#### [Work order]
Give back the listing in full and exactly, leaving out the images.

───── Supplied data

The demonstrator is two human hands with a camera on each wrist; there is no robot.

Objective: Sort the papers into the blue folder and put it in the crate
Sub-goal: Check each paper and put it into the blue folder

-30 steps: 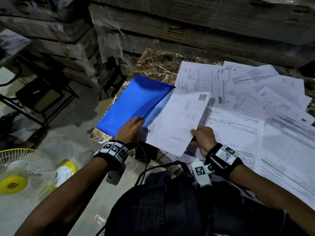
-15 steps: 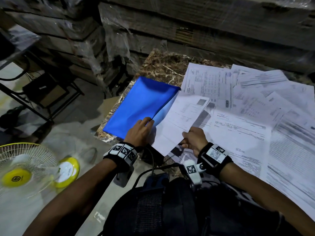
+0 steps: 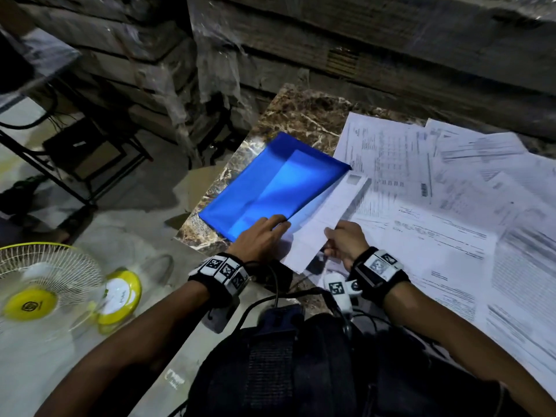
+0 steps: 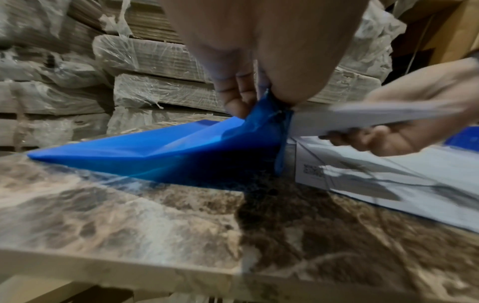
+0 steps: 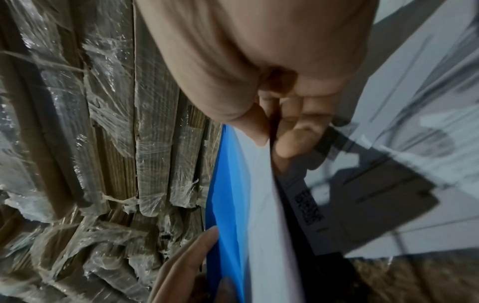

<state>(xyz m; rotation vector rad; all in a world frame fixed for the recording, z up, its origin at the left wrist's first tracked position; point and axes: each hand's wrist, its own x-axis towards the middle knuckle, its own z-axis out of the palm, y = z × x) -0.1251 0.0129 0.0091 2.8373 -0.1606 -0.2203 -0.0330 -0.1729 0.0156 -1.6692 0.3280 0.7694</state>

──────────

#### [Output below]
The demonstrator is two human hands with a camera on each wrist; there is no robot.

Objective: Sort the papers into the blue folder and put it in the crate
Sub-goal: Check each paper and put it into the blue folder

-30 steps: 
-15 steps: 
+0 steps: 
+0 steps: 
+0 steps: 

<state>(xyz m; rotation vector rad; all in a world frame fixed for the recording, z up, its origin at the left wrist's first tracked position; point and axes: each hand's wrist, its own x-axis towards the middle knuckle, its own z-axis out of the palm, y = z × x) -0.1251 0.0129 0.0091 2.8373 -0.1606 -0.2203 -0.0330 -0.1729 0.0156 -1.6692 0.3280 0.7694</state>

Work on the exercise is now concluded.